3. The method for collecting and creating a virtual nanoindentation test dataset for lunar soil bricks according to claim 1, characterized in that, The clustering algorithm for pixel-level clustering of the SEM image before indentation is at least one of Gaussian mixture model, K-means clustering, or spectral clustering.
4. A training method for a virtual nanoindentation test model of lunar soil bricks based on microscopic images and deep learning, characterized in that, Includes the following steps: Construct a multi-task deep learning model based on Vision Transformer, input the dataset obtained according to any one of claims 1 to 3 into the multi-task deep learning model, extract global structural features from the image through an attention mechanism, and jointly train the following three prediction tasks through a regression head: ① Phase prediction task: Output phase distribution diagram; ② Virtual nanoindentation task: Output simulated nanoindentation location and morphology prediction maps; ③ Mechanical property prediction task: Output the mechanical property data of lunar soil bricks in the corresponding region; The regression losses from the three tasks are aggregated, and the network parameters of the shared ViT encoder and each regression head are updated synchronously through backpropagation to complete the end-to-end joint training of the multi-task model.

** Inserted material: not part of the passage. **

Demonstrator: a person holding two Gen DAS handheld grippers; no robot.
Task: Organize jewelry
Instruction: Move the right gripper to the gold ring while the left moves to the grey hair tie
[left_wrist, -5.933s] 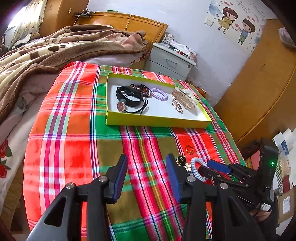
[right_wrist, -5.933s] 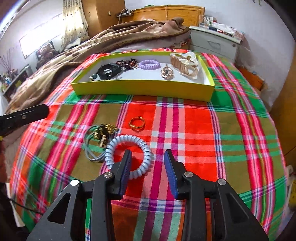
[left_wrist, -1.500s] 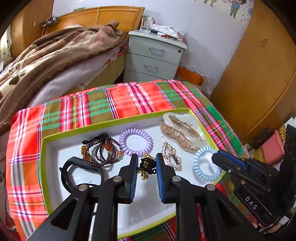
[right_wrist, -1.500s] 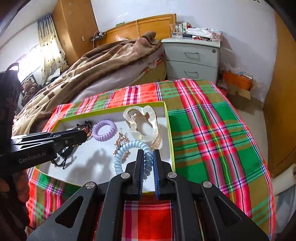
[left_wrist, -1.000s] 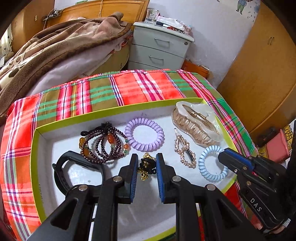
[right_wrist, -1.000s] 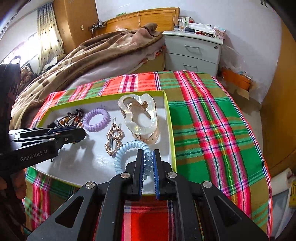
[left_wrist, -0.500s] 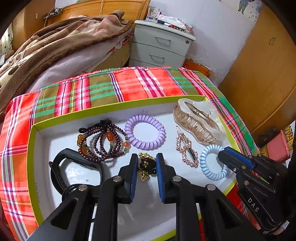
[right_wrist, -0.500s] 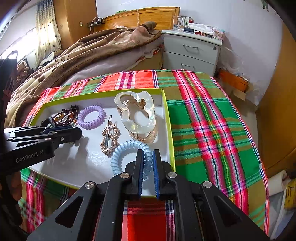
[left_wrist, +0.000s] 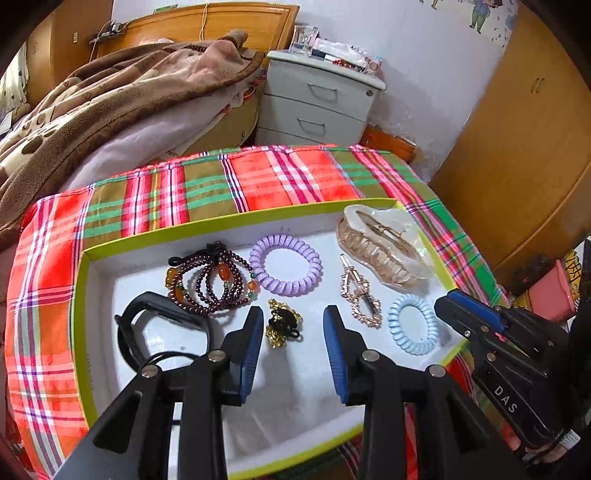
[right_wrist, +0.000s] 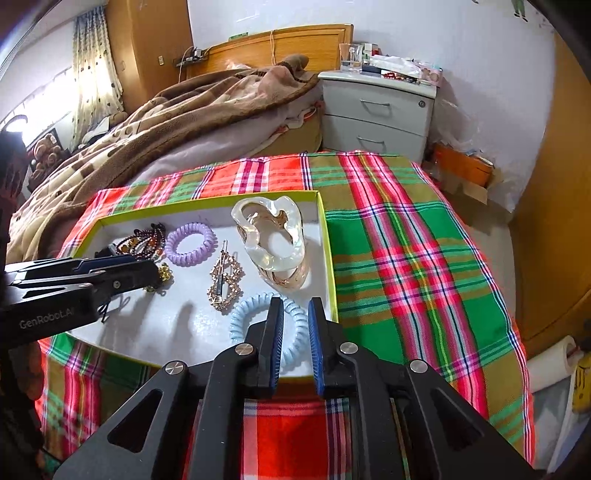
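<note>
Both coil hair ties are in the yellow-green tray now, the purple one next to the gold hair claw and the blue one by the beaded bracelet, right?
Swapped. In the left wrist view the purple coil hair tie lies beside the beaded bracelet; the blue coil hair tie lies near the gold hair claw. Both are in the tray.

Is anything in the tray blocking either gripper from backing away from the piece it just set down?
Nothing visible. The left gripper is opening around the gold-and-black charm; the right gripper is opening around the blue coil tie.

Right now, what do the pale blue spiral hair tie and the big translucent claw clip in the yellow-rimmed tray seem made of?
Pale blue spiral hair tie: likely soft plastic coil; smooth, glossy ridged loops. Big translucent claw clip: apparently hard acrylic or resin, see-through with bright highlights; teeth look amber-gold. Both lie in the yellow-rimmed tray.
</note>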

5. A training method for a virtual nanoindentation test model of lunar soil bricks based on microscopic images and deep learning, as described in claim 4, is characterized in that... The training process of the multi-task deep learning model based on Vision Transformer includes: The SEM image is segmented into several image blocks and flattened into a sequence; The sequence is embedded into a high-dimensional feature space via linear projection. Global dependencies between image patches in a high-dimensional feature space are captured using a multi-head self-attention mechanism. Multiple prediction tasks are accomplished through joint training of regression models.

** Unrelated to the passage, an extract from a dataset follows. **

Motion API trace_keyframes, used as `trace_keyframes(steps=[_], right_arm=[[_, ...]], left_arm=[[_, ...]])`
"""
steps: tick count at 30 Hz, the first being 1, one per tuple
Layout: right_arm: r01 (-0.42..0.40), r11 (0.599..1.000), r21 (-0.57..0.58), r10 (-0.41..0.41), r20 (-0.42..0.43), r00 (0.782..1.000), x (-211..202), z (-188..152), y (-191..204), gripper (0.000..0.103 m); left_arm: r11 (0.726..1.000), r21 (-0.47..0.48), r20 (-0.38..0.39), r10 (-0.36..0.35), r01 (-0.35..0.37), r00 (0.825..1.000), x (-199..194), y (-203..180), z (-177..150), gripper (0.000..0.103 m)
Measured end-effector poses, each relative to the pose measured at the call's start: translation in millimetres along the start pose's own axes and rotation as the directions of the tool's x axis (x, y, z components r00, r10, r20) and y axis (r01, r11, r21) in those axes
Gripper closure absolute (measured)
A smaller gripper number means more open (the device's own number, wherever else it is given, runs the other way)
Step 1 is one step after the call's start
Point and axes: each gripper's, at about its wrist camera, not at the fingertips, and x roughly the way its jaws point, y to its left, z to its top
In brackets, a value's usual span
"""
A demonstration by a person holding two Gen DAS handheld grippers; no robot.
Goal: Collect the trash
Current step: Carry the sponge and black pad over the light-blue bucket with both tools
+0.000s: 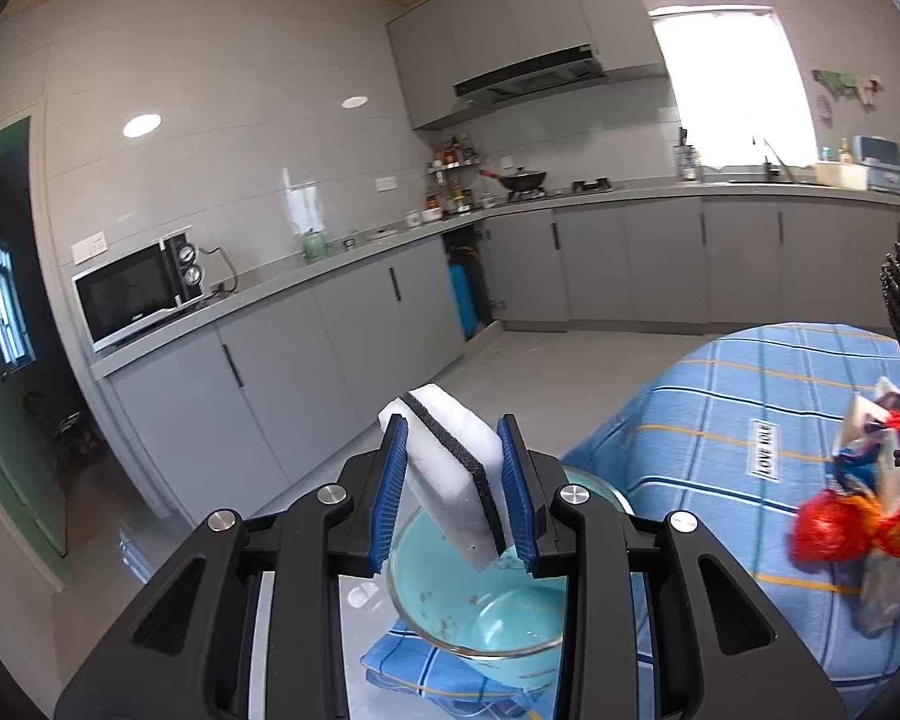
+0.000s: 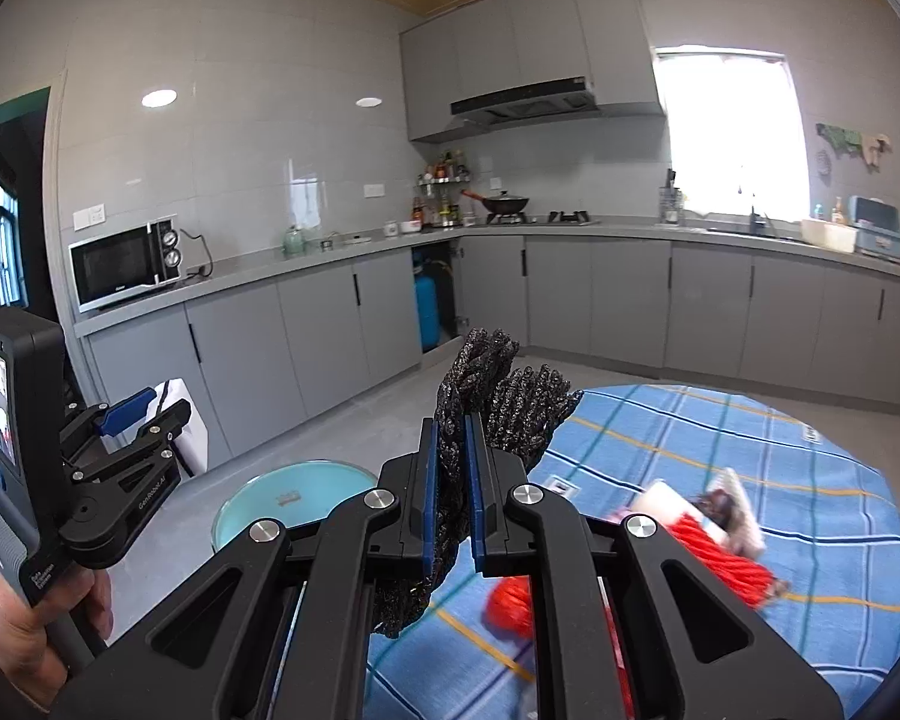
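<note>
Grey-cabinet kitchen w/ white microwave [image 2: 123,267] on the counter far left of both claws. Round table under blue plaid cloth [image 1: 750,396], label reads "LOVE LOVE". Left claw [image 1: 455,501] clenched on white sponge w/ black stripe [image 1: 456,471], above turquoise glass bowl [image 1: 486,600]. Right claw [image 2: 450,516] grips black glittery mesh scrubber [image 2: 498,396]; red crumpled wrappers [image 2: 714,558] just right of it, blurred, half hidden.

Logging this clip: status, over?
Left claw shut on white sponge. Right claw shut on black mesh scrubber. Red wrappers on table, unobstructed.
</note>
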Motion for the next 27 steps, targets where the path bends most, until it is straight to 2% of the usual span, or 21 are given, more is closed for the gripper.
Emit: trace_keyframes(steps=[7,14,27], right_arm=[[-0.062,0.998,-0.026,0.061,-0.036,0.997,37,4,18,0.093],[-0.109,0.994,-0.032,0.106,-0.078,0.991,70,1,35,0.093],[-0.157,0.986,-0.05,0.151,-0.109,0.982,99,1,62,0.093]], left_arm=[[0.998,-0.011,-0.039,0.057,-0.057,0.998,27,18,-7,0.071],[0.996,-0.034,-0.077,0.079,-0.082,0.994,53,35,-8,0.071],[0.994,-0.029,-0.102,0.101,-0.105,0.99,69,43,-13,0.07]])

6. A training method for a virtual nanoindentation test model of lunar soil bricks based on microscopic images and deep learning, as described in claim 5, is characterized in that... The Vision Transformer-based multi-task deep learning model is a multi-task learning framework that shares the Vision Transformer encoder and outputs phase prediction maps, virtual nanoindentation maps, and lunar soil brick mechanical property data through independent task heads. The training inputs for the virtual nanoindentation map prediction task and the mechanical property prediction task are derived from the phase features obtained from the phase prediction task, or from the global features extracted by the Vision Transformer-based multi-task deep learning model.
7. A virtual nanoindentation testing model for lunar soil bricks based on microscopic images and deep learning, characterized in that, The virtual nanoindentation test model for lunar soil bricks was trained according to any one of claims 4 to 6.
8. A virtual nanoindentation testing method for lunar soil bricks based on microscopic images and deep learning, characterized in that, By inputting the SEM image of the lunar soil brick without nanoindentation experiment into the virtual nanoindentation test model of claim 7, the corresponding phase prediction map, virtual nanoindentation prediction map and lunar soil brick mechanical property data prediction cloud map are automatically output, realizing non-destructive prediction of the micromechanical properties of the material.
9. The application of the virtual nanoindentation test method for lunar soil bricks as described in claim 8 in material selection, performance evaluation, or process optimization.